<<<<
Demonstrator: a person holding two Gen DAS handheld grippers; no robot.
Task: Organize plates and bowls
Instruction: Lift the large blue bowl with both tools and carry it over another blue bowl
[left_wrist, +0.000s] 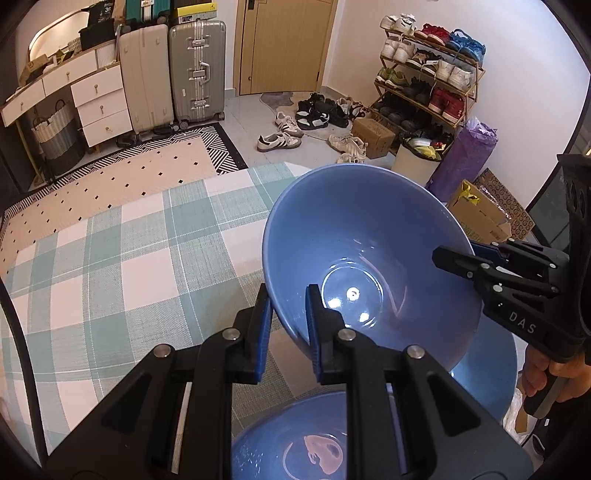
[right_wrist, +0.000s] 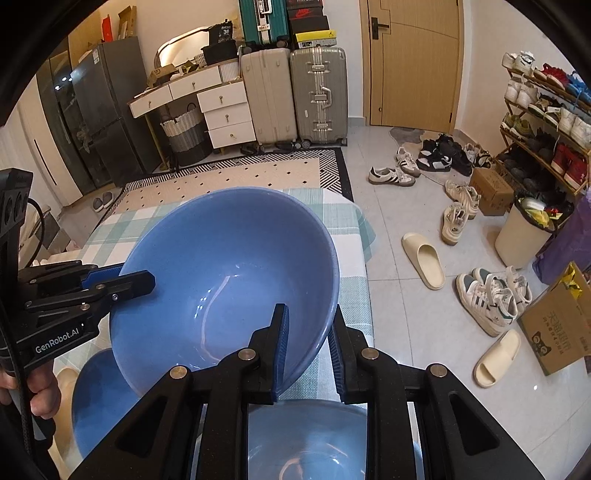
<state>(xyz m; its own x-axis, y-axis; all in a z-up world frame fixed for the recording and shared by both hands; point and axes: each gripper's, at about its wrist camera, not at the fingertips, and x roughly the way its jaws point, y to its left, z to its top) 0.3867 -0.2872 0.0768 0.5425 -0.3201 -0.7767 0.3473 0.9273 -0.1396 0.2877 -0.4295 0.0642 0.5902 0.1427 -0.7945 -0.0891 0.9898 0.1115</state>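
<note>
A large blue bowl (left_wrist: 369, 236) is held tilted in the air above the checked tablecloth (left_wrist: 110, 258). My left gripper (left_wrist: 288, 317) is shut on its near rim. My right gripper (left_wrist: 458, 258) grips the opposite rim. In the right wrist view the same bowl (right_wrist: 229, 266) fills the middle, with my right gripper (right_wrist: 308, 343) shut on its rim and my left gripper (right_wrist: 125, 280) clamped on the far side. A second blue bowl (left_wrist: 314, 443) sits below it, also seen in the right wrist view (right_wrist: 314, 443). A third blue dish (right_wrist: 96, 398) lies beside it.
The table edge (right_wrist: 365, 295) runs close on the right, with slippers (right_wrist: 423, 260) and shoes on the tiled floor beyond. Suitcases (right_wrist: 317, 92), a white drawer unit (right_wrist: 225, 110) and a shoe rack (left_wrist: 428, 81) stand further back.
</note>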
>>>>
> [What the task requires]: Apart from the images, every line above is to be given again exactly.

> [Solution below]:
Demonstrator: a person holding two Gen DAS handheld grippers; no robot.
Task: Organize plates and bowls
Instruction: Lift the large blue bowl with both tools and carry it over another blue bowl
[left_wrist, +0.000s] 
[right_wrist, +0.000s] 
<state>(xyz m; its own x-axis, y-axis; all in a z-up world frame fixed for the recording and shared by both hands; point and axes: each gripper's, at about its wrist camera, not at the fingertips, and x roughly the way its jaws point, y to its left, z to its top) 0.3867 -0.2872 0.0768 0.5425 -0.3201 -0.7767 0.3473 0.9273 -0.1396 0.2877 -0.4295 0.0642 0.5902 0.1427 -0.7945 -0.0891 0.9898 0.1115</state>
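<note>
A large blue bowl (left_wrist: 369, 236) is held tilted in the air above the checked tablecloth (left_wrist: 110, 258). My left gripper (left_wrist: 288, 317) is shut on its near rim. My right gripper (left_wrist: 458, 258) grips the opposite rim. In the right wrist view the same bowl (right_wrist: 229, 266) fills the middle, with my right gripper (right_wrist: 308, 343) shut on its rim and my left gripper (right_wrist: 125, 280) clamped on the far side. A second blue bowl (left_wrist: 314, 443) sits below it, also seen in the right wrist view (right_wrist: 314, 443). A third blue dish (right_wrist: 96, 398) lies beside it.
The table edge (right_wrist: 365, 295) runs close on the right, with slippers (right_wrist: 423, 260) and shoes on the tiled floor beyond. Suitcases (right_wrist: 317, 92), a white drawer unit (right_wrist: 225, 110) and a shoe rack (left_wrist: 428, 81) stand further back.
</note>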

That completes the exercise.